WHAT YOU ARE ASKED TO DO: Print the listing below exactly, images excluded.
= = = = =
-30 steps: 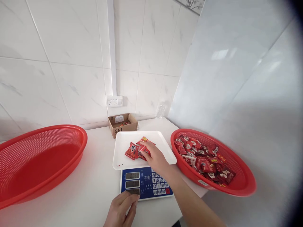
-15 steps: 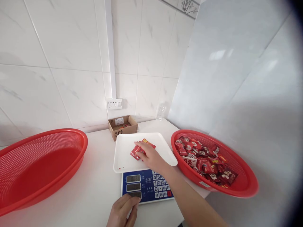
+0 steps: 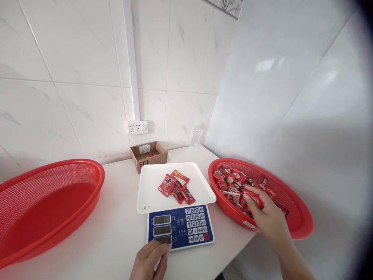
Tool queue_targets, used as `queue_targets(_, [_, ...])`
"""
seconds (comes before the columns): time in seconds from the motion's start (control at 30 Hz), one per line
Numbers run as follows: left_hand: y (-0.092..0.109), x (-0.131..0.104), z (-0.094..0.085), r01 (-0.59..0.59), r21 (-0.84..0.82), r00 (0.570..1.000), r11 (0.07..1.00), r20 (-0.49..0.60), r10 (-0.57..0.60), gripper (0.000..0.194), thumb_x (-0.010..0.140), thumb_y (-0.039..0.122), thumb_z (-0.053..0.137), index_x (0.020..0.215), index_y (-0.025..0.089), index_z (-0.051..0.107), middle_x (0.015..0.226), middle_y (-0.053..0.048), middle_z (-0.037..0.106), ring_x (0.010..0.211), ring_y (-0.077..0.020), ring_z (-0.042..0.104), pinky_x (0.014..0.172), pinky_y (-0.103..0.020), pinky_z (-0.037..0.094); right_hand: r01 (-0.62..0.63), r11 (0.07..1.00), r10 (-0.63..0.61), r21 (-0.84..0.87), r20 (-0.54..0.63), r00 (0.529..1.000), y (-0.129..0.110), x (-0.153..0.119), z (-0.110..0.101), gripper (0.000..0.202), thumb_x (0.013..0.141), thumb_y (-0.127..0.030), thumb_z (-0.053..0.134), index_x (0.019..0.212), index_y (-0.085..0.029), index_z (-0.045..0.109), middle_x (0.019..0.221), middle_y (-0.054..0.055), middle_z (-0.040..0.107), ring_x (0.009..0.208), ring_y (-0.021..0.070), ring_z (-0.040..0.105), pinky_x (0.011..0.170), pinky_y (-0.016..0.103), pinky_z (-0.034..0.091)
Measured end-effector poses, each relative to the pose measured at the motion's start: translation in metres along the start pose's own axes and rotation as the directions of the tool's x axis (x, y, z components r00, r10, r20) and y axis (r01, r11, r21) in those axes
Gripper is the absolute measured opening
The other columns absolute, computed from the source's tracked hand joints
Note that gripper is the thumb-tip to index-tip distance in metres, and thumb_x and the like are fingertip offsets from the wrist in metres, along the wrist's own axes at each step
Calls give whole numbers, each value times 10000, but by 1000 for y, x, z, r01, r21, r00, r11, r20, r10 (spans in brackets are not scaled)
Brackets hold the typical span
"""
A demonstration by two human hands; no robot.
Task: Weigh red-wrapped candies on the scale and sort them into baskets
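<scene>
My right hand [image 3: 271,217] is over the right red basket [image 3: 303,227], its thumb and fingers closed around a red snack packet [image 3: 255,198]. Below and around it lie many red and dark wrapped snack packets [image 3: 233,179]. My left hand [image 3: 149,259] rests at the lower left corner of the blue scale [image 3: 182,229], beside its bottom display. Its fingers are curled together, and whether anything is in them is hidden. On the scale's white tray [image 3: 201,190] several red snack packets [image 3: 176,186] overlap in a small pile.
Another red basket [image 3: 99,171] stands at the left of the white table [image 3: 122,217]. A small cardboard box [image 3: 150,155] with packets inside sits behind the scale. A clear plastic bottle [image 3: 196,136] stands at the back corner. Tiled wall and a grey panel enclose the table.
My right hand has left the packets on the scale tray and moved right into the basket, where it grips a packet. My left hand has stayed by the scale.
</scene>
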State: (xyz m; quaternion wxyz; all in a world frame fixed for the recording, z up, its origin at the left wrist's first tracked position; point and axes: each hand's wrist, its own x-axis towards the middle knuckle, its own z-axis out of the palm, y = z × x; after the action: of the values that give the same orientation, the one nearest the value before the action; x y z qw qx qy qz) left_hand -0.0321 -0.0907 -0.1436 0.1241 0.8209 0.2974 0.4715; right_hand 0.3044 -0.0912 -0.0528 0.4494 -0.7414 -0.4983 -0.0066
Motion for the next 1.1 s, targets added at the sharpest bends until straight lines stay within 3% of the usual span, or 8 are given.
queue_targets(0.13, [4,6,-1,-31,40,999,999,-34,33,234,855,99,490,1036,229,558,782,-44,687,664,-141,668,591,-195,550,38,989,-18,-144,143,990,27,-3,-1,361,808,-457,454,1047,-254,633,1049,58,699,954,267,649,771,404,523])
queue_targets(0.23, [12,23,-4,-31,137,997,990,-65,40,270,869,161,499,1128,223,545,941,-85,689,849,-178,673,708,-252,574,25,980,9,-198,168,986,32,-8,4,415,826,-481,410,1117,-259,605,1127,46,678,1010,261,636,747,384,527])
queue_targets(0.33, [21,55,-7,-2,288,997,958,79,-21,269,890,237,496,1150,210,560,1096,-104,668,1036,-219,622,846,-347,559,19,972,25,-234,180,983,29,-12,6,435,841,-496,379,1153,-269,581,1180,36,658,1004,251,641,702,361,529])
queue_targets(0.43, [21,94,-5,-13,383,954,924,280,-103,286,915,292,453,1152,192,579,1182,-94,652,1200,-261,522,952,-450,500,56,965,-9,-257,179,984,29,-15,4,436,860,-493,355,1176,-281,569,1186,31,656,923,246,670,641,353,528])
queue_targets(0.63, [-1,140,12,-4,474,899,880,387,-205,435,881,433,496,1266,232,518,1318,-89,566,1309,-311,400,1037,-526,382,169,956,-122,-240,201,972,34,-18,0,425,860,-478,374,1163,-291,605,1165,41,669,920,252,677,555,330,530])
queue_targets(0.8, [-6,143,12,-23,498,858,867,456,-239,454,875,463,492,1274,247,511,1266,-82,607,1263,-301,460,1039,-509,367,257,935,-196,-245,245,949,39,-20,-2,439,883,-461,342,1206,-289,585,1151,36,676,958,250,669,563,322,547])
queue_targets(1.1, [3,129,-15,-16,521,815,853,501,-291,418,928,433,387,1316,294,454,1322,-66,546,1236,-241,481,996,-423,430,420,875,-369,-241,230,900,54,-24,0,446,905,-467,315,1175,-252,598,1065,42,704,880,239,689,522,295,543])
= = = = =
ANSWER BELOW:
-30 steps: 
-15 steps: 
+0 steps: 
Tool queue_targets, used as `queue_targets(_, [_, ...])`
"""
seconds (comes before the columns): time in seconds from the motion's start (control at 30 Hz), one per line
Numbers run as follows: left_hand: y (-0.092..0.109), x (-0.131..0.104), z (-0.094..0.085), r01 (-0.59..0.59), r21 (-0.84..0.82), r00 (0.570..1.000), r11 (0.07..1.00), r20 (-0.49..0.60), r10 (-0.57..0.60), gripper (0.000..0.194), thumb_x (-0.010..0.140), thumb_y (-0.039..0.122), thumb_z (-0.053..0.137), index_x (0.020..0.215), index_y (-0.025..0.089), index_z (-0.051..0.107), middle_x (0.015..0.226), middle_y (-0.053..0.048), middle_z (-0.037..0.106), ring_x (0.010..0.211), ring_y (-0.077..0.020), ring_z (-0.042..0.104), pinky_x (0.014..0.172), pinky_y (-0.103..0.020), pinky_z (-0.037..0.094); right_hand: r01 (-0.62..0.63), r11 (0.07..1.00), r10 (-0.63..0.61), r21 (-0.84..0.87), r20 (-0.54..0.63), r00 (0.529..1.000), y (-0.129..0.110), x (-0.153..0.119), z (-0.110..0.101), gripper (0.000..0.202), thumb_x (0.013..0.141), thumb_y (-0.127..0.030), thumb_z (-0.053..0.134), index_x (0.019..0.212), index_y (-0.085..0.029), index_z (-0.045..0.109), middle_x (0.019..0.221), middle_y (-0.054..0.055), middle_z (-0.040..0.107), ring_x (0.009..0.208), ring_y (-0.021..0.070), ring_z (-0.040..0.105), pinky_x (0.011..0.170), pinky_y (-0.016..0.103), pinky_z (-0.034..0.091)
Measured end-effector poses, each relative to the pose measured at the motion's start: translation in metres along the start pose's own axes and rotation as the directions of the tool's x axis (x, y, z components r00, r10, r20) and y axis (r01, r11, r21) in those axes
Gripper is the absolute measured opening
The other columns absolute, computed from the source's tracked hand joints
Note that gripper is the thumb-tip to index-tip distance in metres, and thumb_x and the like are fingertip offsets from the wrist in metres, along the wrist's own axes at each step
Calls give whole numbers, each value times 10000, but by 1000 for y, x, z, r01, r21, r00, r11, r20, r10 (spans in brackets are not scaled)
Brackets hold the typical span
"""
A demonstration by two human hands; no robot.
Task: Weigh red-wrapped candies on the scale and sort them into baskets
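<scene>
My right hand [image 3: 271,217] is over the right red basket [image 3: 303,227], its thumb and fingers closed around a red snack packet [image 3: 255,198]. Below and around it lie many red and dark wrapped snack packets [image 3: 233,179]. My left hand [image 3: 149,259] rests at the lower left corner of the blue scale [image 3: 182,229], beside its bottom display. Its fingers are curled together, and whether anything is in them is hidden. On the scale's white tray [image 3: 201,190] several red snack packets [image 3: 176,186] overlap in a small pile.
Another red basket [image 3: 99,171] stands at the left of the white table [image 3: 122,217]. A small cardboard box [image 3: 150,155] with packets inside sits behind the scale. A clear plastic bottle [image 3: 196,136] stands at the back corner. Tiled wall and a grey panel enclose the table.
My right hand has left the packets on the scale tray and moved right into the basket, where it grips a packet. My left hand has stayed by the scale.
</scene>
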State: (xyz m; quaternion wxyz; all in a world frame fixed for the recording, z up, its origin at the left wrist's first tracked position; point and axes: each hand's wrist, its own x-axis towards the middle knuckle, its own z-axis out of the palm, y = z × x; after the action: of the values that give the same orientation, the one nearest the value before the action; x y z qw qx qy qz) left_hand -0.0321 -0.0907 -0.1436 0.1241 0.8209 0.2974 0.4715; right_hand 0.3044 -0.0912 -0.0528 0.4494 -0.7414 -0.4983 -0.0066
Motion for the next 1.1 s, targets added at the sharpest bends until straight lines stay within 3% of the usual span, or 8 are given.
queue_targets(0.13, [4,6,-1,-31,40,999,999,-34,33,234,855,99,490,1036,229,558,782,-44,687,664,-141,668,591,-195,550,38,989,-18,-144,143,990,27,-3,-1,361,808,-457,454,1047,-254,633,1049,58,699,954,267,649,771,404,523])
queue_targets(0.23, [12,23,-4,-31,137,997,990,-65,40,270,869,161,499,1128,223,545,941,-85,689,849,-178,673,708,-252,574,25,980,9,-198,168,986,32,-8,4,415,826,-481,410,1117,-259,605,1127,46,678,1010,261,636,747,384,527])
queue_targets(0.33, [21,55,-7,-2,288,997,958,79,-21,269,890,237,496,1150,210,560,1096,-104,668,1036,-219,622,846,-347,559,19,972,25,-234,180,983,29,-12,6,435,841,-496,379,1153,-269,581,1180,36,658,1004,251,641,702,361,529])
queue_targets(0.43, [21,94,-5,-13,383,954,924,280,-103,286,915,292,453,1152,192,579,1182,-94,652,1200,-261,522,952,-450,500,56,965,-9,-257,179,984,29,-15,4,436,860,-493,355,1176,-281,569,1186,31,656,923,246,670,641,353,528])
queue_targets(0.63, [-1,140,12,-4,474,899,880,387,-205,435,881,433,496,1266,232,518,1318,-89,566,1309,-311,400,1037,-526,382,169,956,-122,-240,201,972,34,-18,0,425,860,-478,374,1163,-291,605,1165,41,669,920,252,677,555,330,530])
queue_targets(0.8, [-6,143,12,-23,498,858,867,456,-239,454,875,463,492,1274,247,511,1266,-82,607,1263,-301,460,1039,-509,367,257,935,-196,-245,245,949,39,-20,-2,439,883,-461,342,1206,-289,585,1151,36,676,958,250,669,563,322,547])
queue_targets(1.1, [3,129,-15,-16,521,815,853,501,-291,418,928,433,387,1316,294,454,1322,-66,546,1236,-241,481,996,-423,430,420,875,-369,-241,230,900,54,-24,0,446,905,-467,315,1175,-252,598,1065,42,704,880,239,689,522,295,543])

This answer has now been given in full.